The Office of the Solicitor General countered that Lacson and Agpalo were validly arrested and searched by the police officers.39

It further asserted that Lacson and Agpalo could no longer question the legality of their arrest since the issue was not raised before the Regional Trial Court.40 It argued that accused-appellants were already estopped from questioning the legality of their arrest, as they failed to move for the quashing of the Informations against them prior to their arraignment.41

It added that the police officers had a genuine reason to stop and frisk Lacson and Agpalo, which was based on the following circumstances: (1) they received a report regarding a snatching incident along C-5; (2) Lacson and Agpalo looked suspicious while standing at the reported area; and (3) Lacson and Agpalo attempted to run when they saw the police officers about to approach them.42

It refuted Lacson and Agpalo's assertion of noncompliance with the chain of custody rule. It claimed that the seized items were duly marked, identified, offered as evidence, and admitted by the Regional Trial Court.43

Finally, it stressed that the prosecution was able to prove all the elements of the crimes charged.44

In its assailed Decision, the Court of Appeals decreed that since Lacson and Agpalo failed to raise the alleged irregularity of their apprehension before arraignment, they are deemed to have waived any defect regarding their arrest.45

It sustained Lacson and Agpalo's conviction, ruling that they were arrested in flagrante delicto. It noted that they were caught having in their possession a hand grenade and a revolver with ammunition without the required license and permit.46

It also agreed with the prosecution that the circumstances surrounding the arrest, particularly the report regarding a snatching incident, combined with the act of Lacson and Agpalo running away, led the arresting officers to have a valid and genuine reason to subject Lacson and Agpalo to a stop-and­-frisk search.47

Aggrieved Lacson and Agpalo filed their Notice of Appeal before the Court of Appeals.48

In its October 2, 2019 Resolution,49 this Court resolved to note the records of this case forwarded by the Court of Appeals and notified the parties to submit supplemental brief and required the Superintendent of the New Bilibid Prison, Bureau of Corrections, Muntinlupa City, to confirm to this Court the confinement of accused-appellants.50

Both the Office of the Solicitor General and accused-appellants filed their respective manifestations in lieu of supplemental briefs.

For this Court's resolution are the following issues:

First, whethert here was a valid warrantless arrest;

Second, whether accused-appellants Mark Alvin Lacson y Marquesses and Noel Agpalo y Sacay were subjected to a valid warrantless search; and

Finally, whether accused-appellants Mark Alvin Lacson y Marquesses and Noel Agpalo y Sacay's guilt were proven beyond reasonable doubt.

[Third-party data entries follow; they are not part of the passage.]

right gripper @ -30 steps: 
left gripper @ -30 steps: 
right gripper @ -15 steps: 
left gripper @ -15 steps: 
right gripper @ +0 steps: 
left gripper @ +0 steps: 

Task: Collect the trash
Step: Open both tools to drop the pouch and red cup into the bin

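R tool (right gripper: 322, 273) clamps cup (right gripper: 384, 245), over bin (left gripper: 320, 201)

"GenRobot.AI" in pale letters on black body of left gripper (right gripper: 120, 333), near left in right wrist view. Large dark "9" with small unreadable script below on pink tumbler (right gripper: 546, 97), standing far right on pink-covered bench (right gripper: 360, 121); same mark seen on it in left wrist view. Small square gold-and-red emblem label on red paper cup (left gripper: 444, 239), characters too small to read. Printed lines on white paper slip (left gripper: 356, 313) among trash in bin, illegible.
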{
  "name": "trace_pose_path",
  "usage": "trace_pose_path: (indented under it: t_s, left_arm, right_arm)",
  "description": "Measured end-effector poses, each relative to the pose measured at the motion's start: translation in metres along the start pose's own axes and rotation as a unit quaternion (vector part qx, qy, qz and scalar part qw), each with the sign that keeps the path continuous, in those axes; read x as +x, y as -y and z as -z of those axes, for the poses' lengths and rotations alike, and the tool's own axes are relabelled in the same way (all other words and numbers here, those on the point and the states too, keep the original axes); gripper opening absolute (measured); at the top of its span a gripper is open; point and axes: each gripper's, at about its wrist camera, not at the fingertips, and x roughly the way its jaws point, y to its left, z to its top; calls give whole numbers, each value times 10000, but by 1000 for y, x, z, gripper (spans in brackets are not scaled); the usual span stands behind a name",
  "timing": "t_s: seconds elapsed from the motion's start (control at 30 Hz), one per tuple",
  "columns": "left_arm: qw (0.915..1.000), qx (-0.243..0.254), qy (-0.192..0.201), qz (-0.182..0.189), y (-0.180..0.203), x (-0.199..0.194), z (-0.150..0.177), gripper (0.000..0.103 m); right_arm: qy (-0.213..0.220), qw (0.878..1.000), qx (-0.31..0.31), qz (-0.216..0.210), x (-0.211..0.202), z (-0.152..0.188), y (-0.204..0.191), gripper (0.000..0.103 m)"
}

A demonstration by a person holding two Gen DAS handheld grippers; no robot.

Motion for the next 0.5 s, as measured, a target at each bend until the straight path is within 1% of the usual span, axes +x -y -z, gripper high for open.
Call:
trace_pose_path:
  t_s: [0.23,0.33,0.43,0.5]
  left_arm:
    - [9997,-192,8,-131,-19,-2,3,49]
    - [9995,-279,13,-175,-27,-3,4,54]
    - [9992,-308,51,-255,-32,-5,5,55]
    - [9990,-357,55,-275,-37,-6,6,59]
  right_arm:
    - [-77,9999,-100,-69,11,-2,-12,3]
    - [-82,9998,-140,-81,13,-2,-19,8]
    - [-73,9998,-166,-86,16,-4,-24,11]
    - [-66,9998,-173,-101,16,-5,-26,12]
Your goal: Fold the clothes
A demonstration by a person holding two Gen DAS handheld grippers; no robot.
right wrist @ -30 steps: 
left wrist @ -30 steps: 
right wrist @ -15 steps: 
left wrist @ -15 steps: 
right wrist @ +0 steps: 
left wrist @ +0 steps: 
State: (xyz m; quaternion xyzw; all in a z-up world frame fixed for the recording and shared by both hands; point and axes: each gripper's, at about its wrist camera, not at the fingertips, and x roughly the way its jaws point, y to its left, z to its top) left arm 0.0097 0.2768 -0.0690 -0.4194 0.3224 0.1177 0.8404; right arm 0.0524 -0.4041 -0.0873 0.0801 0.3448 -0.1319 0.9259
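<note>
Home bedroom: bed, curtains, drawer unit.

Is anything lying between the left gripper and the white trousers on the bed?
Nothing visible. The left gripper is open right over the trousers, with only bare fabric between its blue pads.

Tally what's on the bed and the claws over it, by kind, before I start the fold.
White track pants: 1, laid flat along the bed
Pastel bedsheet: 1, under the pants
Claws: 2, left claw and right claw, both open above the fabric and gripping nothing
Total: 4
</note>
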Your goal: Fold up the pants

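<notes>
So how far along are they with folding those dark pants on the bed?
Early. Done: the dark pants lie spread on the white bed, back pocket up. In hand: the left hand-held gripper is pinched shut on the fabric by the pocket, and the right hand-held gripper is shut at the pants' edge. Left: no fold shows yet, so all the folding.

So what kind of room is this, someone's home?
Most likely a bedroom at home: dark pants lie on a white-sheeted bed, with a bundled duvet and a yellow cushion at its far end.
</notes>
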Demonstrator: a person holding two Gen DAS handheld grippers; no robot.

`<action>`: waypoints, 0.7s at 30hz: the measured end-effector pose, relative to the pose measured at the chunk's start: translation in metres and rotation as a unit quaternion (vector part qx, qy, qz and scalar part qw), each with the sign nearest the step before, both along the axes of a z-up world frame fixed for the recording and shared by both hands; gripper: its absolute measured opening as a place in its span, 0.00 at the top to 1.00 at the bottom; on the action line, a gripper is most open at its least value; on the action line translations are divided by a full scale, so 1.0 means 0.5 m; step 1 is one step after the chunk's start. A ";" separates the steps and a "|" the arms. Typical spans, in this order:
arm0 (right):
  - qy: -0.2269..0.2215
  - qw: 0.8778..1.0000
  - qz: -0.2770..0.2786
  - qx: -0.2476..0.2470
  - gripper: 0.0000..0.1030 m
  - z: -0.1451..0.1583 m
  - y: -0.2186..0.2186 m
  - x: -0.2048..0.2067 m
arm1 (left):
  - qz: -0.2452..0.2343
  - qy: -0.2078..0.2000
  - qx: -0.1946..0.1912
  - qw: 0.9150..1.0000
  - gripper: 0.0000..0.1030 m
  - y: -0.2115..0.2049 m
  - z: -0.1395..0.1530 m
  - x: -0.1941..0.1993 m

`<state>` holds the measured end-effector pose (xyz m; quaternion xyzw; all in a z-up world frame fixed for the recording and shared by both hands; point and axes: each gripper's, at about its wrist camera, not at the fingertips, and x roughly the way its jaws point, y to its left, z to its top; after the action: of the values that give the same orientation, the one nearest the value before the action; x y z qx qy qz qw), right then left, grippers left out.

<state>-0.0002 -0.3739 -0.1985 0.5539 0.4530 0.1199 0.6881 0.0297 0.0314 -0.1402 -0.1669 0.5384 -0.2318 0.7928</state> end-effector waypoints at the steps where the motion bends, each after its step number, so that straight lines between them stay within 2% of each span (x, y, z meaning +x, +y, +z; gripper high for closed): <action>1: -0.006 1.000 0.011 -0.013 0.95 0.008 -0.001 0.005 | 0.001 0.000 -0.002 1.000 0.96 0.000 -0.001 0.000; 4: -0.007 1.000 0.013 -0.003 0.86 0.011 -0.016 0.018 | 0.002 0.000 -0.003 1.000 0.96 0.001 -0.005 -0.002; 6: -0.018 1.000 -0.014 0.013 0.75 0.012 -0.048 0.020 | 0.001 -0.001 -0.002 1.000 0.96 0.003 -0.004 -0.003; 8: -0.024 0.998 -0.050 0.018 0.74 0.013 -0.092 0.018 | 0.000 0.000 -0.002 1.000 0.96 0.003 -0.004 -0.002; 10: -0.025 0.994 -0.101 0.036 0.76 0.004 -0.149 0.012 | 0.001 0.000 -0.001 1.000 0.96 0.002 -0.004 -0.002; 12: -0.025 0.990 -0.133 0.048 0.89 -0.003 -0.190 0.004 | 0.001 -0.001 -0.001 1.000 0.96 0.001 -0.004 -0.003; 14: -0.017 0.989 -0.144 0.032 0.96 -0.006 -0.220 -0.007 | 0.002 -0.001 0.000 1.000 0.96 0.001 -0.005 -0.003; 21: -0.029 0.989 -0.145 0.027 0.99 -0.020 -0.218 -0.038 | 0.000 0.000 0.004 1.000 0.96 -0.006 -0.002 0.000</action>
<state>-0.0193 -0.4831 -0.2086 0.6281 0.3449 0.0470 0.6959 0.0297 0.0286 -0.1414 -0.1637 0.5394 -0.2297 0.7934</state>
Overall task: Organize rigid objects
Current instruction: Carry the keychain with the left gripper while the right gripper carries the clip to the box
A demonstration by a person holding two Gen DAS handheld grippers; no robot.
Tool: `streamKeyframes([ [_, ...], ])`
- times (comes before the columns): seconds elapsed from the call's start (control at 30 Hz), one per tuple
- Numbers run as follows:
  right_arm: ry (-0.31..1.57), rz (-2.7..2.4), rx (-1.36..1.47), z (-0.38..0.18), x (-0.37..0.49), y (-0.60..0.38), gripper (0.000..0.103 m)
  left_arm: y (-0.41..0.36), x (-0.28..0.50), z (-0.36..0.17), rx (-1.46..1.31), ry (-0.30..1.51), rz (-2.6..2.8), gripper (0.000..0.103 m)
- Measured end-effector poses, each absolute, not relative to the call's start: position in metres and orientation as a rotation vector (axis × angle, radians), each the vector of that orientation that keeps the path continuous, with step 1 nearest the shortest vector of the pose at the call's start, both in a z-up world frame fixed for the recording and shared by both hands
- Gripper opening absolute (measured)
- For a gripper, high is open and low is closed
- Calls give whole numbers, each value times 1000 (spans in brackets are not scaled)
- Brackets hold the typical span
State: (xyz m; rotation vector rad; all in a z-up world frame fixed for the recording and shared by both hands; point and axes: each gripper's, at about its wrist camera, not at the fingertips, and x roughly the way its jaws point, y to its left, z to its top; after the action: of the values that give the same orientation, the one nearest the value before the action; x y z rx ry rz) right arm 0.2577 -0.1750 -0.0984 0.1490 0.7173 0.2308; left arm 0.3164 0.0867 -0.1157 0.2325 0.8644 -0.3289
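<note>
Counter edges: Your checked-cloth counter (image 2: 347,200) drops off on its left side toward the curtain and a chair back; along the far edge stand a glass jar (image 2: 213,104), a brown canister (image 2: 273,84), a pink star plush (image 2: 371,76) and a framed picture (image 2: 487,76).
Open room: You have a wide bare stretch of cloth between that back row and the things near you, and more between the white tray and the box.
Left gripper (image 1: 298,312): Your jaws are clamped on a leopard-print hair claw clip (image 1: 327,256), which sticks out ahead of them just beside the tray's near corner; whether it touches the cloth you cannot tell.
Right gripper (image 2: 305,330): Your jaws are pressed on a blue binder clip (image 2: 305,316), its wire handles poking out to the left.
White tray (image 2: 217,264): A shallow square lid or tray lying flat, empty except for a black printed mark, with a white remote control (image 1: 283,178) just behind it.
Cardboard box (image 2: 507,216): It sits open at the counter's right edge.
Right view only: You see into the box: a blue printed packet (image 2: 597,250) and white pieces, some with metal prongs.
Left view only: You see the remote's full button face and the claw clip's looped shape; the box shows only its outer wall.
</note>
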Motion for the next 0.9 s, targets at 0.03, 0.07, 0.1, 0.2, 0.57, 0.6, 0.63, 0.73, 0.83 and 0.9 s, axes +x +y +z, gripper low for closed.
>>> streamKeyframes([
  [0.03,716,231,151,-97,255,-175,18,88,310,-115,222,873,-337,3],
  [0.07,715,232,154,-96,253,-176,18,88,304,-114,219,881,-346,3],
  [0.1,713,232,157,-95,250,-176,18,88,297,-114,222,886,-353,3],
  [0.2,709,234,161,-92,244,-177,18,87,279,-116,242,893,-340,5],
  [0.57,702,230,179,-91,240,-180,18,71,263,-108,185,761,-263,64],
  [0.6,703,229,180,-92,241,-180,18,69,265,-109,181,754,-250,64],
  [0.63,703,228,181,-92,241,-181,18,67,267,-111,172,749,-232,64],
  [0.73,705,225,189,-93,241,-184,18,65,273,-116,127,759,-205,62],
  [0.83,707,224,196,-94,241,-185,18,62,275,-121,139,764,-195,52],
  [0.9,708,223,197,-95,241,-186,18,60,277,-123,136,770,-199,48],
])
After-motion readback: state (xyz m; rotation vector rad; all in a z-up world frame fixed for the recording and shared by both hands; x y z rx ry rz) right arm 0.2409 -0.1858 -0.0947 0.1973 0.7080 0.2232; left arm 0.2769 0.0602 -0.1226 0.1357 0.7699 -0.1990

The Petition is meritorious.

I

Settled is the rule that questions or objections concerning the validity of one's arrest must be raised before arraignment. Individuals who are the subject of criminal prosecution shall be deemed "estopped from assailing any irregularity of. . . [their] arrest if. . . [they] fail to raise this issue or to move for the quashal of the information against. . . [them] on this ground before arraignment."51 People v. Alunday52 teaches:

The Court has consistently ruled that any objection involving a warrant of arrest or the procedure for the acquisition by the court of jurisdiction over the person of the accused must be made before he enters his plea; otherwise, the objection is deemed waived. We have also ruled that an accused may be estopped from assailing the illegality of his arrest if he fails to move for the quashing of the information against him before his arraignment. And since the legality of an arrest affects only the jurisdiction of the court over the person or the accused, any defect in the arrest of the accused may be deemed cured when he voluntarily submits to the jurisdiction of the trial court.53 (Citations omitted)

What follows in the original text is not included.